▸ **Your instructions**
Retype every record below exactly as it is written.

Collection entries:
+---+

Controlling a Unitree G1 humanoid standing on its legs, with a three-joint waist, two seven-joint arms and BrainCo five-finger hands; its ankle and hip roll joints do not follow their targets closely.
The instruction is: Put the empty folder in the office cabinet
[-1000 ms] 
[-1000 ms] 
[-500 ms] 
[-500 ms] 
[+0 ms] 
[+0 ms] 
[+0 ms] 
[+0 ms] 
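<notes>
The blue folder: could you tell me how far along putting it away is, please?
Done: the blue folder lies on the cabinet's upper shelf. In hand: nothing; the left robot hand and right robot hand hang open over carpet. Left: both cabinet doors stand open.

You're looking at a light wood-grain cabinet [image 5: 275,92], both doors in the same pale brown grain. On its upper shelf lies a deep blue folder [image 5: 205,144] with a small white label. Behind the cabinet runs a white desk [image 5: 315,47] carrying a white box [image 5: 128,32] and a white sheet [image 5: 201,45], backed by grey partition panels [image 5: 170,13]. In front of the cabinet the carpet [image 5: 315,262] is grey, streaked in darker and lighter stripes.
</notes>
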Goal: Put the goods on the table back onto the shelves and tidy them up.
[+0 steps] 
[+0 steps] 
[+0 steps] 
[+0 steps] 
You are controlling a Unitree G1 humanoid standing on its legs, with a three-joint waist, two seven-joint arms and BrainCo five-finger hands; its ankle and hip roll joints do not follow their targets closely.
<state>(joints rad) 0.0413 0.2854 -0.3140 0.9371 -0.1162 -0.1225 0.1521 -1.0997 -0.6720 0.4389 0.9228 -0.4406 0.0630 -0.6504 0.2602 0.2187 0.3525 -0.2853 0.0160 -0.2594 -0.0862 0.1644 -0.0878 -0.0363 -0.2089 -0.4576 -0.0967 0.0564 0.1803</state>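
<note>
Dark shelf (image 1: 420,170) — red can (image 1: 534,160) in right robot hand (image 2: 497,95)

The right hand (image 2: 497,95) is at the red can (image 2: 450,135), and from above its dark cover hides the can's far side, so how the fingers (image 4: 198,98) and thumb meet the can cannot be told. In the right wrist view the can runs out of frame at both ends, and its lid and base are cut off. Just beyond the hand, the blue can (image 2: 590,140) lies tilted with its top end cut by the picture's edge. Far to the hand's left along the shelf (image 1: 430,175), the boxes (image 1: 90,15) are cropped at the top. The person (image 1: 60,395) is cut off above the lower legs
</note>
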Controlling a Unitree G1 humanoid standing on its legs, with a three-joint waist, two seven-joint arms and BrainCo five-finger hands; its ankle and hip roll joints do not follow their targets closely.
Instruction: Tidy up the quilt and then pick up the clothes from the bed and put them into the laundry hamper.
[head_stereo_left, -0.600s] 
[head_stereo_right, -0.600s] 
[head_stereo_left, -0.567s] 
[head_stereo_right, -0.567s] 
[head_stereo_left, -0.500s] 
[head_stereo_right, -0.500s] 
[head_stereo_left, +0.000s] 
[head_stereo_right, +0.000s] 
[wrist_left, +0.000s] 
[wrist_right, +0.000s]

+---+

▸ **Expected answer**
Controlling a Unitree G1 humanoid standing on its legs, with a three-joint waist, two seven-joint arms and BrainCo five-finger hands; its ankle and hip roll joints do not follow their targets closely.
The instruction is: Put the empty folder in the office cabinet
[-1000 ms] 
[-1000 ms] 
[-500 ms] 
[-500 ms] 
[+0 ms] 
[+0 ms] 
[+0 ms] 
[+0 ms] 
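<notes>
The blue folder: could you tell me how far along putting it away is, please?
Done: the blue folder lies on the cabinet's upper shelf. In hand: nothing; the left robot hand and right robot hand hang open over carpet. Left: both cabinet doors stand open.

You're looking at a light wood-grain cabinet [image 5: 275,92], both doors in the same pale brown grain. On its upper shelf lies a deep blue folder [image 5: 205,144] with a small white label. Behind the cabinet runs a white desk [image 5: 315,47] carrying a white box [image 5: 128,32] and a white sheet [image 5: 201,45], backed by grey partition panels [image 5: 170,13]. In front of the cabinet the carpet [image 5: 315,262] is grey, streaked in darker and lighter stripes.
</notes>
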Goal: Put the goods on the table back onto the shelves and tidy them up.
[+0 steps] 
[+0 steps] 
[+0 steps] 
[+0 steps] 
You are controlling a Unitree G1 humanoid standing on its legs, with a three-joint waist, two seven-joint arms and BrainCo five-finger hands; its ankle and hip roll joints do not follow their targets closely.
<state>(joints rad) 0.0413 0.2854 -0.3140 0.9371 -0.1162 -0.1225 0.1521 -1.0997 -0.6720 0.4389 0.9228 -0.4406 0.0630 -0.6504 0.2602 0.2187 0.3525 -0.2853 0.0160 -0.2594 -0.0862 0.1644 -0.0878 -0.0363 -0.2089 -0.4576 -0.0967 0.0564 0.1803</state>
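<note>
Dark shelf (image 1: 420,170) — red can (image 1: 534,160) in right robot hand (image 2: 497,95)

The right hand (image 2: 497,95) is at the red can (image 2: 450,135), and from above its dark cover hides the can's far side, so how the fingers (image 4: 198,98) and thumb meet the can cannot be told. In the right wrist view the can runs out of frame at both ends, and its lid and base are cut off. Just beyond the hand, the blue can (image 2: 590,140) lies tilted with its top end cut by the picture's edge. Far to the hand's left along the shelf (image 1: 430,175), the boxes (image 1: 90,15) are cropped at the top. The person (image 1: 60,395) is cut off above the lower legs
</note>
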Controlling a Unitree G1 humanoid standing on its legs, with a three-joint waist, two seven-joint arms and BrainCo five-finger hands; its ankle and hip roll joints do not follow their targets closely.
Instruction: Tidy up the quilt and then pick up the clothes from the bed and put them into the laundry hamper.
[head_stereo_left, -0.600s] 
[head_stereo_right, -0.600s] 
[head_stereo_left, -0.567s] 
[head_stereo_right, -0.567s] 
[head_stereo_left, -0.500s] 
[head_stereo_right, -0.500s] 
[head_stereo_left, +0.000s] 
[head_stereo_right, +0.000s] 
[wrist_left, +0.000s] 
[wrist_right, +0.000s]

Nothing remains to be done, and the exercise is complete.